- WHAT THIS TASK INVOLVES
In the entries below, count the lines that include the word "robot" and reply with the number alone.

[Data entries]
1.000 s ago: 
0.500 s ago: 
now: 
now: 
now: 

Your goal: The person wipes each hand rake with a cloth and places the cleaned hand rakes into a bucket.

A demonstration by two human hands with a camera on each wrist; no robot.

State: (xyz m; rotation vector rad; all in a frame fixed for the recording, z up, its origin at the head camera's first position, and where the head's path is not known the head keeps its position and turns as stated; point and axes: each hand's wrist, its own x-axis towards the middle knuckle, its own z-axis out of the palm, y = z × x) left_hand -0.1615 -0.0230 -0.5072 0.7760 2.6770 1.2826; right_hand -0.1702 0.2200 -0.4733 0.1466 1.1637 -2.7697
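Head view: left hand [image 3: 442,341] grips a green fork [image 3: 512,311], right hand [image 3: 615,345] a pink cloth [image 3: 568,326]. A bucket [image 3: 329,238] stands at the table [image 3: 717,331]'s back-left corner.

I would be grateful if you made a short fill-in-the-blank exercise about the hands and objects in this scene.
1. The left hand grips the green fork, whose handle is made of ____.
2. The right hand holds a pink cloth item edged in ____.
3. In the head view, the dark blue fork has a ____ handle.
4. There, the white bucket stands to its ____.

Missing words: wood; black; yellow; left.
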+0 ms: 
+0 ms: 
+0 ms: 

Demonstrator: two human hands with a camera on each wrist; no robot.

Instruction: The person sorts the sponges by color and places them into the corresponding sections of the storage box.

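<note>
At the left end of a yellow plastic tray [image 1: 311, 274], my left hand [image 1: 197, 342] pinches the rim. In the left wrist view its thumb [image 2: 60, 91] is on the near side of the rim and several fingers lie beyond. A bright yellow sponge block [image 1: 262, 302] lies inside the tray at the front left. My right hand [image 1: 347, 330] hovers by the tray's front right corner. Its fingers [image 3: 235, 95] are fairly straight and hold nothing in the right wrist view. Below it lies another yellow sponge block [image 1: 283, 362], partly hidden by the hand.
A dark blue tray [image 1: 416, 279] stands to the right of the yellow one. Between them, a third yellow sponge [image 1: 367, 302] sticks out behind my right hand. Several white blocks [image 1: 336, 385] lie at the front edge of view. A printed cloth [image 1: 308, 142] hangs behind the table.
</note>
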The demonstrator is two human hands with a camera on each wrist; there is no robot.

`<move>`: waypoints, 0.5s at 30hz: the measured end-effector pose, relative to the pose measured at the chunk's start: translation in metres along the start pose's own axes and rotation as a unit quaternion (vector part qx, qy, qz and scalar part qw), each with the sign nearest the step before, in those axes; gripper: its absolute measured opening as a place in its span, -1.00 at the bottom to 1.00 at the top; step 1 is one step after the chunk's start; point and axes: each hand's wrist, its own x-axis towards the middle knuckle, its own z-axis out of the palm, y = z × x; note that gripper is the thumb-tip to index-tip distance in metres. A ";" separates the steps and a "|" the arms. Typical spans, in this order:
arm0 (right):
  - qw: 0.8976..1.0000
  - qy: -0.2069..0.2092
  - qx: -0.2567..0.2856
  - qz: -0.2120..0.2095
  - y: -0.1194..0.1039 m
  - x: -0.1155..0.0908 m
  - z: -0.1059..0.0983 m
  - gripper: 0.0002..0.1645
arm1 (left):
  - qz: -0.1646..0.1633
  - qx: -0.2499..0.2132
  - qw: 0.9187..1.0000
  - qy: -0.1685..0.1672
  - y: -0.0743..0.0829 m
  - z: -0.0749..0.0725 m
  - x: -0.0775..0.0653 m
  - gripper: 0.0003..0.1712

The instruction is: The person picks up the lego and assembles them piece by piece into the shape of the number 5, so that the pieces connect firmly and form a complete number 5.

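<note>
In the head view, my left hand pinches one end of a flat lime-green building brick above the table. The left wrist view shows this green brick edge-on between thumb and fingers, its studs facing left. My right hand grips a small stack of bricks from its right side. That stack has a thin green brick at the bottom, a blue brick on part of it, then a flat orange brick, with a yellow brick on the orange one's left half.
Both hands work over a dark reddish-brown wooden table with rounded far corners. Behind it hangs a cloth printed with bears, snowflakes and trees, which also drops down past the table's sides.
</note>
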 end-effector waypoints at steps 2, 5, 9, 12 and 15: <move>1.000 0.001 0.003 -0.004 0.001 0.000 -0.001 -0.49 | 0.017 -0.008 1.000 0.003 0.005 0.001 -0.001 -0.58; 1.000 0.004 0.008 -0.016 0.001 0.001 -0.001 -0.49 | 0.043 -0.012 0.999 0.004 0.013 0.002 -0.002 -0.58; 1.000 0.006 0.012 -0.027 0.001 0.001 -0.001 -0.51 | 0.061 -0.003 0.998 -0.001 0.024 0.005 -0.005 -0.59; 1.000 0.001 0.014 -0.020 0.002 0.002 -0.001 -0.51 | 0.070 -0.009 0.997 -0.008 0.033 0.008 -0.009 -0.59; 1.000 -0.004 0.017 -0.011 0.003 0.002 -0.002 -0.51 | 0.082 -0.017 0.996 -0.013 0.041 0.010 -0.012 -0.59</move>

- TASK ANSWER
3